▸ **What to do**
Within the data beneath, some lines may hold the word "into". Give the number of those lines and nothing else.

Records contained in a dataset

○ ○ ○ ○ ○

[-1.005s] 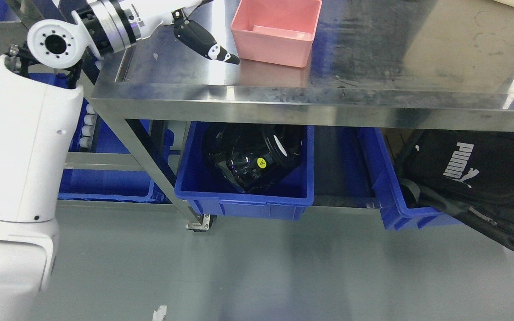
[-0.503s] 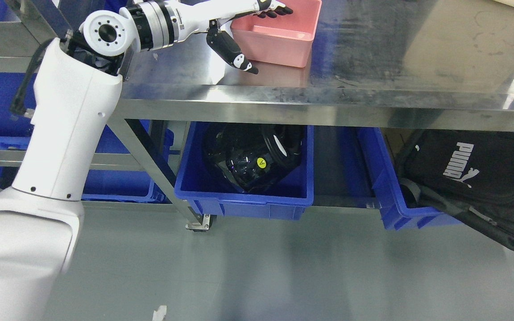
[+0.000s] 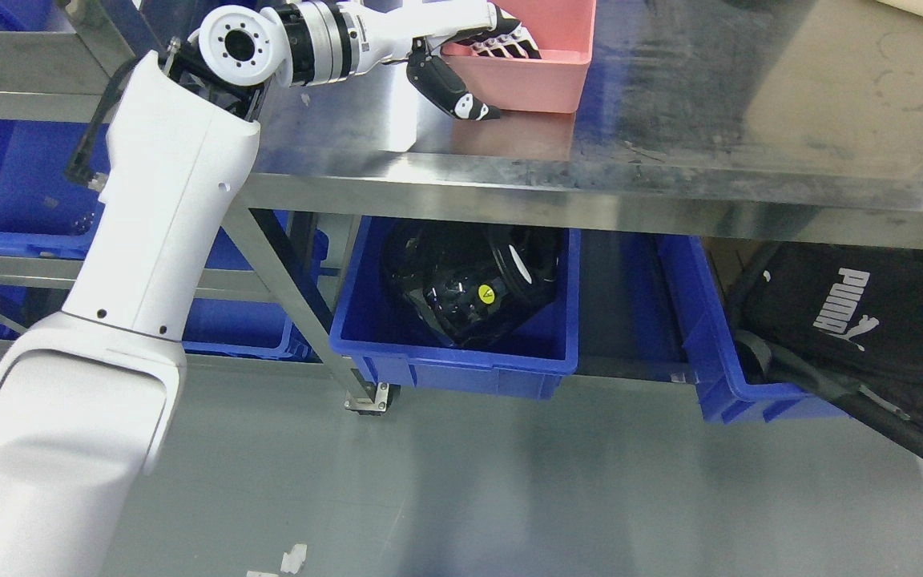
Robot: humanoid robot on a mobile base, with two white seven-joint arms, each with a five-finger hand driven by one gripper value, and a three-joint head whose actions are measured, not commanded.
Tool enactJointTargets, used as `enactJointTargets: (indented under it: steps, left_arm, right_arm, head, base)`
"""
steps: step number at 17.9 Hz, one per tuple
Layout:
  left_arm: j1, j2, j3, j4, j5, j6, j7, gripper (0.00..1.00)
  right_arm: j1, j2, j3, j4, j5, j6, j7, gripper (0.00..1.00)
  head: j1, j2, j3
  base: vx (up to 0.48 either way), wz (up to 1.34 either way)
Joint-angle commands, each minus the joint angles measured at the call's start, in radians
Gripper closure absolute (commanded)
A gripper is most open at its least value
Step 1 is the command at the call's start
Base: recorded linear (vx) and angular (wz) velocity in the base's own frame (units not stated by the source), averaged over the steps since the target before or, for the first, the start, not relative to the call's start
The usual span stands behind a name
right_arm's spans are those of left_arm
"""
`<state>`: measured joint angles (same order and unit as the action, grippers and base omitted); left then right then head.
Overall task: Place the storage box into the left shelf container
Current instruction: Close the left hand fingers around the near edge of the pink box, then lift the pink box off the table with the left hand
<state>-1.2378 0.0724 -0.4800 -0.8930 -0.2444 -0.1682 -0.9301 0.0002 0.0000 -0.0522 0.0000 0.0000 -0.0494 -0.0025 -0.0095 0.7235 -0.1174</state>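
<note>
The pink storage box point(image 3: 546, 80) stands on the steel table point(image 3: 670, 120), at its back left. My left hand point(image 3: 507, 80) reaches to it from the left. Its fingers point(image 3: 505, 44) are curled over the box's near-left rim and hang inside. The thumb point(image 3: 461, 100) lies against the outside of that wall, so the hand closes on the wall. The box rests on the table. The left shelf point(image 3: 13, 104) holds blue containers point(image 3: 5, 184), partly hidden behind my arm. My right arm is out of view.
Under the table a blue bin point(image 3: 453, 361) holds a black shiny object point(image 3: 469, 288). Right of it another blue bin point(image 3: 718, 377) holds a black bag point(image 3: 854, 320). The table leg has a caster point(image 3: 369, 397). The grey floor lies in front.
My left hand moved right over the box and its fingers went from stretched out to curled down over the rim. The camera shifted slightly, so the whole picture moved.
</note>
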Motion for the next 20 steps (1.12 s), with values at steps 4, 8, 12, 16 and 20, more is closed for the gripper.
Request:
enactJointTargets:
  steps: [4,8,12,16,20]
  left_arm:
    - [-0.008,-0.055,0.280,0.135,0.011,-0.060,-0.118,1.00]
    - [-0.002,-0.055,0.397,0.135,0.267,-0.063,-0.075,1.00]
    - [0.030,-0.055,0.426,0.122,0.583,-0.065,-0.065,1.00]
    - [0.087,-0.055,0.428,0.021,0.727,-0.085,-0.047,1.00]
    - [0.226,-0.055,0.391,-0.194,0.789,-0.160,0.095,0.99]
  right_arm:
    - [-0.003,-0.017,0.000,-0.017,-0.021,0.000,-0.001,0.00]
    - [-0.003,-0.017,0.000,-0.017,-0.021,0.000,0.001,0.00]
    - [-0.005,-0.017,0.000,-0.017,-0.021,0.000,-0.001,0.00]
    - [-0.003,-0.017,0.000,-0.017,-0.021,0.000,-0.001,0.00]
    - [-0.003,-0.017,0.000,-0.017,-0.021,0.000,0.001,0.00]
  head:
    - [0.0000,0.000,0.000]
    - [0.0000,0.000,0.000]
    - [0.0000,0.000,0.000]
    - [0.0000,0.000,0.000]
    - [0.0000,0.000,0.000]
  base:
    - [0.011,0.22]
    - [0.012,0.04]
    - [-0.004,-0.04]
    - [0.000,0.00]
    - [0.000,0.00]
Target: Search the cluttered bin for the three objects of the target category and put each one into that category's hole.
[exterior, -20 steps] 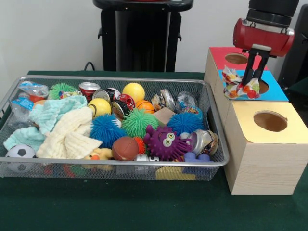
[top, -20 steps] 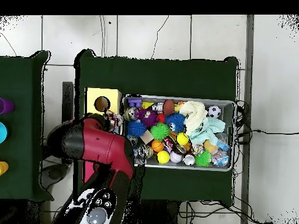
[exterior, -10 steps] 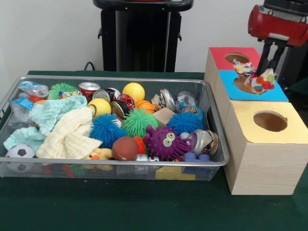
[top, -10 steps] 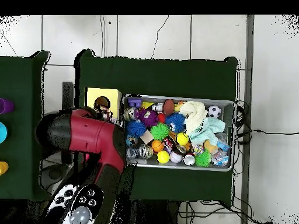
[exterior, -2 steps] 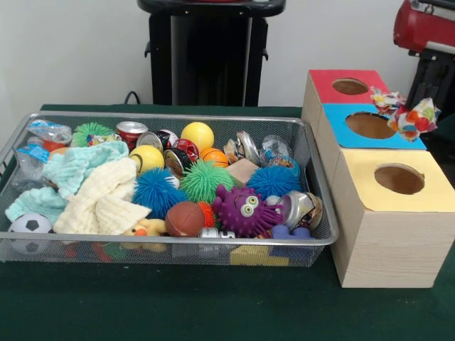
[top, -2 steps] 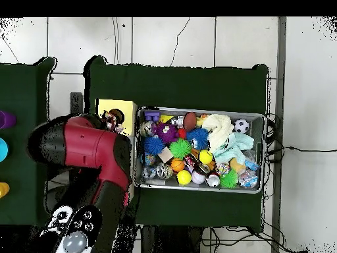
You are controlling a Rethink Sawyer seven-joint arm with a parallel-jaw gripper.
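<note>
The wire-mesh metal bin sits on the green-covered counter, packed with clutter: a cream and mint heap of soft cloths, spiky rubber balls in blue and green, a purple googly-eyed spiky toy, a yellow smooth ball, crushed drink cans and a small soccer ball at the near left corner. Just right of the bin stands the wooden sorting box, topped by a red panel at the far end, a blue panel in the middle and a yellow panel nearest, each with a round hole.

A crinkled, colourfully printed plastic wrapper hangs at the right edge of the blue panel, beside its hole and not over it. The red and black arm is above it at the upper right; the end effector is largely out of frame and I cannot tell whether it is clamped on the wrapper.

Half a second ago the wrapper hung directly over the blue hole. It has since travelled right and clear of the opening, and the arm has drawn right too. The bin's contents are unchanged.
</note>
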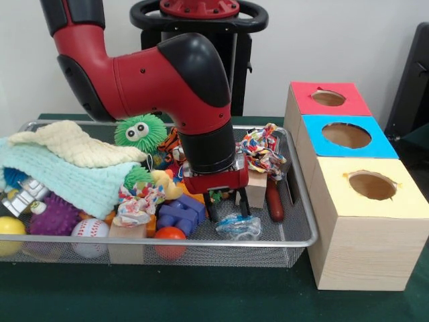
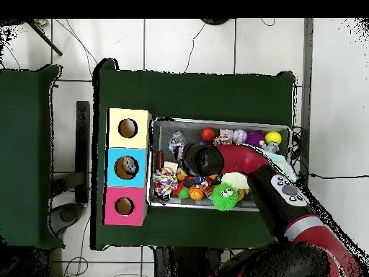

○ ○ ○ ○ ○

▸ **Your solution**
2